Screening in Short Film Competition, For the Opponents follows Damián, a young boy Iiving in the tough neighbourhood of Tepito, who is chasing the great Mexican dream – to become a boxing champion.
The 15-minute Mexico, Chile, France, UK film is written and directed by Federico Luis and produced by Planta, Cárcava, Fiasco and Deptford Film, with co-pro credits taken by Les films du Worso, Estudios Churubusco Azteca, Cineteca Nacional de Chile, Aura Lens Rental. Sales are handled by Luxbox Films.
Director Luis explains the immediate fascination he felt when he first encountered his subject.
“His gaze moved me deeply. I couldn’t take my eyes off him from the moment he began warming up outside the ring, during the fight, or after it ended,” he says. I tried to understand why I couldn’t stop looking at him. I think that, through his eyes, I felt I could glimpse a completely different perspective on the disturbing world of children’s boxing: it allowed me to see it from a more sensitive, more porous, more complex, and more empathetic angle than that initial, flat, rational shock that had gripped me at first. I felt that all the emotions floating in that gym were condensed into Damián’s expressive. And I really wanted to film him.
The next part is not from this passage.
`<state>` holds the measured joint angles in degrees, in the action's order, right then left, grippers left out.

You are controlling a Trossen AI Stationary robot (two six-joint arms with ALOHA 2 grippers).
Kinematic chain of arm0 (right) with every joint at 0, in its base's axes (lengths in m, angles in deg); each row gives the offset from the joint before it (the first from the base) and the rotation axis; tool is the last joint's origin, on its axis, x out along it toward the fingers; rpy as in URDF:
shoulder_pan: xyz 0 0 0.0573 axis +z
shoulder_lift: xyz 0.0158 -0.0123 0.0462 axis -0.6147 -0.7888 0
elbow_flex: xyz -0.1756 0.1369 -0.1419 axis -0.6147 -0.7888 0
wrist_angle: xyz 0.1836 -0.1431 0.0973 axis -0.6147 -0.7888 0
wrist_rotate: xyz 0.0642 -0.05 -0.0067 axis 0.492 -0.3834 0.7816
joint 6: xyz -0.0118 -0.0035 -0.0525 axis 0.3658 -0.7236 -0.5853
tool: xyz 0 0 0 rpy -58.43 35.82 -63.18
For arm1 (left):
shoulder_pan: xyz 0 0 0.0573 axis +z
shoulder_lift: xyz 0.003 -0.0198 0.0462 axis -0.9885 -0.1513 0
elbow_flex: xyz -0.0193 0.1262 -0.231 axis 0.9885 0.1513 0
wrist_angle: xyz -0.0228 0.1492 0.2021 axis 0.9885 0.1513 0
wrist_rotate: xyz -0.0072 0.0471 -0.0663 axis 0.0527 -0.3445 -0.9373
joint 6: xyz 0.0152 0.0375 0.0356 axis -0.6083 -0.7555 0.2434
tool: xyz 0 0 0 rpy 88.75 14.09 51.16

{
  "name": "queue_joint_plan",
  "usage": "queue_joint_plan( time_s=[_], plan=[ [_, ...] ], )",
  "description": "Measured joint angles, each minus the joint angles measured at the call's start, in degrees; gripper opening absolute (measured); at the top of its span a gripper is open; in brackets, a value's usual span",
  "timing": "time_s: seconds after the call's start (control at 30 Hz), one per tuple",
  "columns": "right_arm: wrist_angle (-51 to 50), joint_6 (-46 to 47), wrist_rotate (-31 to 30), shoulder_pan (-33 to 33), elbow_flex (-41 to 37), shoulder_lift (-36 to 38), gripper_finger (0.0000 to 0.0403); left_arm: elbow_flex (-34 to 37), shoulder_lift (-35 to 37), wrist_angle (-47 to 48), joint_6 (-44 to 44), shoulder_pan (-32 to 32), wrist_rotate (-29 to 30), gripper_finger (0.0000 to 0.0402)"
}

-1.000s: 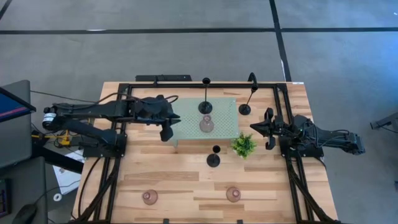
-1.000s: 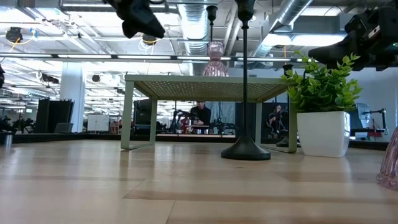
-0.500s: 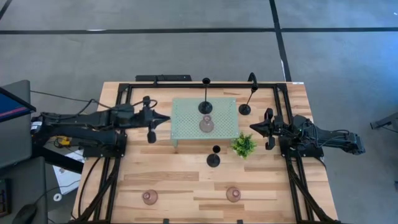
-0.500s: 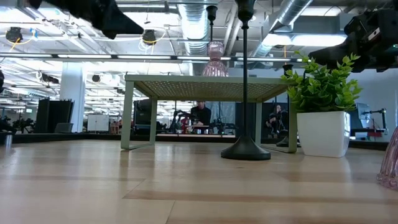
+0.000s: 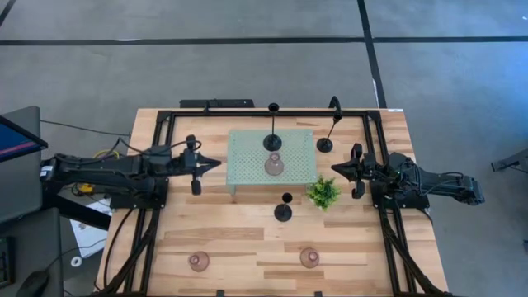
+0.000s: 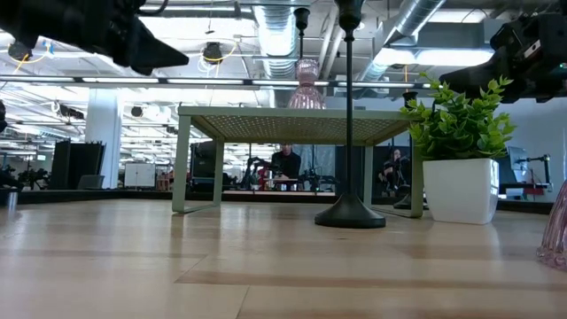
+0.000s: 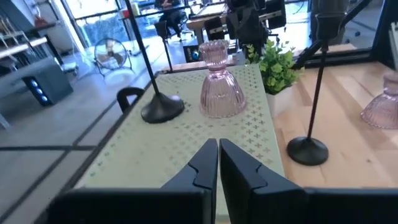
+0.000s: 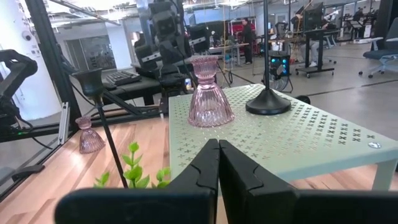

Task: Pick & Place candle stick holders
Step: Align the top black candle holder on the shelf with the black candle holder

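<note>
Status: my left gripper (image 5: pixel 198 165) hovers just off the left edge of the pale green tray (image 5: pixel 247 169), fingers clenched together with nothing between them. My right gripper (image 5: pixel 351 171) waits on the far side of the tray near the small plant (image 5: pixel 323 192), also clenched and empty.

Holder count, high view:
- 2 already on the tray: 1 black holder (image 5: pixel 272 142) and 1 pink holder (image 5: pixel 274 164), standing close together.
- 1 black holder (image 5: pixel 283 211) on the desk (image 5: pixel 231 239) just in front of the tray, beside the plant.
- 1 black holder (image 5: pixel 325 144) near the tray's back right corner, off the tray; its stem appears tilted, though that may only be the camera angle.
- 2 pink holders at the desk's front edge, one to the left (image 5: pixel 198 261) and one to the right (image 5: pixel 309 257).

So 4 remain, by my estimate.

Risks from here:
- The black holders are top-heavy on thin stems; a grasp high on the stem or a sideways nudge could tip one.
- Placing another on the tray risks knocking the 2 already there, since they crowd its centre.
- The pink ones look glassy; a slipping grip could drop one.
</note>
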<state>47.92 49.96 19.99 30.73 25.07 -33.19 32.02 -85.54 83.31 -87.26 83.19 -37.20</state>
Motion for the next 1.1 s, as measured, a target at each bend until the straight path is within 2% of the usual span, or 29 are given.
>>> queue_joint_plan(
  time_s=[0.2,1.1],
  plan=[
    [0.00,0.00,0.00,0.00,-0.01,0.00,0.0000,0.48,-1.07,0.01,5.38,0.00,0.00,0.0017],
    [-0.02,0.00,-0.04,0.00,-0.01,0.00,0.0000,0.50,-11.75,-0.81,5.51,0.00,0.00,0.0017]
  ],
)
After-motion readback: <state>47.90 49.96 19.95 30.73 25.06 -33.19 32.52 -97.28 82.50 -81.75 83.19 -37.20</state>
In the film, adults are mainly kept out of the frame. Why does Luis film this way? “What led me to make this short film wasn’t the desire to ‘portray reality’ or a ‘wholeness, but simply to capture Damián’s narrow, subjective view of that world. It was a way to explore that perspective, to try to understand it, to play at recreating it,” he responds.
“I was excited by the idea of entering that state of euphoria and exhaustion so characteristic of childhood—a state in which the rest of the world is put on hold and nothing seems to exist except what one feels. That’s why I wasn’t so interested in the adults themselves, but only as ghostly presences hovering over the child’s point.”